• Exercise:
The first line of the data below and every line after it, through the one with "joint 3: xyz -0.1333", must be transcribed without change.

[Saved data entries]
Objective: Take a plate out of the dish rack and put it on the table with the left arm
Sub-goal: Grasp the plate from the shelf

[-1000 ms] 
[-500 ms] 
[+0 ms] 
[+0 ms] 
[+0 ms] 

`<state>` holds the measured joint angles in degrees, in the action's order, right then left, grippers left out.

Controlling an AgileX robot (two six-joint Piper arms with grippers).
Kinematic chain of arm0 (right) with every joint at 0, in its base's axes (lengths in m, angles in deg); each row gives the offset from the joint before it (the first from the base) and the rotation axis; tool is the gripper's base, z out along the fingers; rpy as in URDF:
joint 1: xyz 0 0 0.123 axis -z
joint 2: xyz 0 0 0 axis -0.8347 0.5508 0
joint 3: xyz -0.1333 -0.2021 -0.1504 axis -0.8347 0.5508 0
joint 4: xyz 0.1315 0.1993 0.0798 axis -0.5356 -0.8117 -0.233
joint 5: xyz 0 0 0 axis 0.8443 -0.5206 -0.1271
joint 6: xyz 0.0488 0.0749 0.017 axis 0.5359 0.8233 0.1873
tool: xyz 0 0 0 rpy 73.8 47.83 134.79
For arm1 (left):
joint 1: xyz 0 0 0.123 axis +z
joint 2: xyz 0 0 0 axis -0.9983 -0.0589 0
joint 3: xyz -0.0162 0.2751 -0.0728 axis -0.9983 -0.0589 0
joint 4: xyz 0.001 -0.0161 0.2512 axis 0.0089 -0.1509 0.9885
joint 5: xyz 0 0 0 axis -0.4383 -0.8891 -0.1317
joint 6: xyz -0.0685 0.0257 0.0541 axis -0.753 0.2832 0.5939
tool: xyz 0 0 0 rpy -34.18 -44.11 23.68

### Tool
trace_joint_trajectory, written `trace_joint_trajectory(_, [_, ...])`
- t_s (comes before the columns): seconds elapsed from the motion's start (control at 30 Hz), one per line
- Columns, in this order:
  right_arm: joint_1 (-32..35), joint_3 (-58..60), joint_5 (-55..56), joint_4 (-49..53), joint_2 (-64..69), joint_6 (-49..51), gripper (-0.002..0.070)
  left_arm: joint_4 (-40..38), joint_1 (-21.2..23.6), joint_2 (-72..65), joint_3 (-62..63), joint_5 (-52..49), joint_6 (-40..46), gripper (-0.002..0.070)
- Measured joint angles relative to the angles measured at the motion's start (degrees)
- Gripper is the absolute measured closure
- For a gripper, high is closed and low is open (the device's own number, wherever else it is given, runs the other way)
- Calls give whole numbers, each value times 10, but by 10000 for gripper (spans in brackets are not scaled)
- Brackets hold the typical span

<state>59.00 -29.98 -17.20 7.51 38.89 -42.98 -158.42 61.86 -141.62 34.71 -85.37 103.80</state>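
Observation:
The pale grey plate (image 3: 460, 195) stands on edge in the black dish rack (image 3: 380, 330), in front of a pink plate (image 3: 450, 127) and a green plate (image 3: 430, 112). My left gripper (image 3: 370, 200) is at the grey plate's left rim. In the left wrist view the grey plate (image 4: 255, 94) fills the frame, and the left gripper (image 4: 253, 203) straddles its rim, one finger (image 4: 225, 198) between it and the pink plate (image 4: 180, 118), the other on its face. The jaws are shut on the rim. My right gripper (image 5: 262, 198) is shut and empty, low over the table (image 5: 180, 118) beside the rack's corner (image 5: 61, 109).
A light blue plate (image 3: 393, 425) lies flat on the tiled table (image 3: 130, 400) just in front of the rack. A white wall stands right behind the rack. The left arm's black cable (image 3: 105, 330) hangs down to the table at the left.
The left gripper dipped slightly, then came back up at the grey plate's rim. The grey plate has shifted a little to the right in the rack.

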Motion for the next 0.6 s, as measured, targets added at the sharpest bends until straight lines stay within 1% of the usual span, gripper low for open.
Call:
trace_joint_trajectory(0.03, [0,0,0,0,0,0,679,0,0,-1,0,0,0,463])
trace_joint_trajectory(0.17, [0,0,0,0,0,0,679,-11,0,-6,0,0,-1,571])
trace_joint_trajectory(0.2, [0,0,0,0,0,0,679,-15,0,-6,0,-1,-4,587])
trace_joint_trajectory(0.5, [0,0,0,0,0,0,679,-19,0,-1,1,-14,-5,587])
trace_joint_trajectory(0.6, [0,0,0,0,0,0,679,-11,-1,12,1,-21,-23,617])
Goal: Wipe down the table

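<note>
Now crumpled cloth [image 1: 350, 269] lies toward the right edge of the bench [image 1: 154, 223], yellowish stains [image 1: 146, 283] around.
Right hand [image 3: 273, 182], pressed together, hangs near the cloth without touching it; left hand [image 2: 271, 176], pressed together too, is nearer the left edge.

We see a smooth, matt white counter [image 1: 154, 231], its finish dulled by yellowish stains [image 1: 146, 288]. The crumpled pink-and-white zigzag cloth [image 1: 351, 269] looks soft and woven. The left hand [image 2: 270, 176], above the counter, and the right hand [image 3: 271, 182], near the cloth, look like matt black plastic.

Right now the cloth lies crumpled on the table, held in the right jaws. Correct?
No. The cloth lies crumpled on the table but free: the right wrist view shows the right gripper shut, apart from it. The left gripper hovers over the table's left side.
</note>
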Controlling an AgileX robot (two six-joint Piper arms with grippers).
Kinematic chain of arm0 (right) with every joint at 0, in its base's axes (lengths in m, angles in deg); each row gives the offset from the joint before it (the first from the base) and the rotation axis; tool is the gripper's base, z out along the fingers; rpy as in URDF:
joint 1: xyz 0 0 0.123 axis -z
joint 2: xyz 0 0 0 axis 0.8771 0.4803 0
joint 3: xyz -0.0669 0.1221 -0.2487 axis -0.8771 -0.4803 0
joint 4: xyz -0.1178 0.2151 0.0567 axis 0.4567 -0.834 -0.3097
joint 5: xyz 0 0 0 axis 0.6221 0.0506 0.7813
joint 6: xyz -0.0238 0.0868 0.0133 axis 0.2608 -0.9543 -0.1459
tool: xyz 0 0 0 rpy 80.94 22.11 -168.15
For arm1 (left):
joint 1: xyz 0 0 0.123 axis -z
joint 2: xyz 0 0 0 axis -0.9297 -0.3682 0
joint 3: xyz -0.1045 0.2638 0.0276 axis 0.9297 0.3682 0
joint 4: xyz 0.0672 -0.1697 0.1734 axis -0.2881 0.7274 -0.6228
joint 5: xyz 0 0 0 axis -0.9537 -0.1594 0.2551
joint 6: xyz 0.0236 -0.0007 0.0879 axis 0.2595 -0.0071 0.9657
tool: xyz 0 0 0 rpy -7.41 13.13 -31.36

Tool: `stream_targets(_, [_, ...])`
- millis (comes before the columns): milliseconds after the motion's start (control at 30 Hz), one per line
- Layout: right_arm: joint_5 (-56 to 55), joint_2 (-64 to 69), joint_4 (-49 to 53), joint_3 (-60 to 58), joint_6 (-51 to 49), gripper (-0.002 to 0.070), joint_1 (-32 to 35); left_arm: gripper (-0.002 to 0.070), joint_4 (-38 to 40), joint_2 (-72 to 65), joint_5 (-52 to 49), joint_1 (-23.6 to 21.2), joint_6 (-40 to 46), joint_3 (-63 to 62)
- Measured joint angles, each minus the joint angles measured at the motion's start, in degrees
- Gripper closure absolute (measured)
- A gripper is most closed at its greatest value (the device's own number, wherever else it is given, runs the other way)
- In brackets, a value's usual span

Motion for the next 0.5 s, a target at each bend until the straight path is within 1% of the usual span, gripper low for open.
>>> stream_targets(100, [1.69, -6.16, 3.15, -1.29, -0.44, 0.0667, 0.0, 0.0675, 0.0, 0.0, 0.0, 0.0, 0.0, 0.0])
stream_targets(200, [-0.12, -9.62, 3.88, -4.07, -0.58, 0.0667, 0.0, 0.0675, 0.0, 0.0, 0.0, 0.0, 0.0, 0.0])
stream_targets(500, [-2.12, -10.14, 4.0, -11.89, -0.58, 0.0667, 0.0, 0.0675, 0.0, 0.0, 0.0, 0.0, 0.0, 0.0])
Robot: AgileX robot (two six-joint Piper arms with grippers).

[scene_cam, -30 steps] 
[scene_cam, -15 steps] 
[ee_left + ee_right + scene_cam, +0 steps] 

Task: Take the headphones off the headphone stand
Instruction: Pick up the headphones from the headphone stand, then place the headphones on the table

• Solution below:
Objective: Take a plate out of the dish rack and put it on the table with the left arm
Sub-goal: Grasp the plate from the shelf

[-1000 ms] 
[-500 ms] 
[+0 ms] 
[+0 ms] 
[+0 ms] 

`<state>` holds the measured joint angles in degrees, in the action's order, right then left, grippers left out.

Controlling an AgileX robot (two six-joint Piper arms with grippers).
Kinematic chain of arm0 (right) with every joint at 0, in its base's axes (lengths in m, angles in deg); each row gives the offset from the joint before it (the first from the base) and the rotation axis; tool is the gripper's base, z out along the fingers; rpy as in URDF:
joint 1: xyz 0 0 0.123 axis -z
joint 2: xyz 0 0 0 axis -0.8347 0.5508 0
joint 3: xyz -0.1333 -0.2021 -0.1504 axis -0.8347 0.5508 0

This answer is complete as it stands.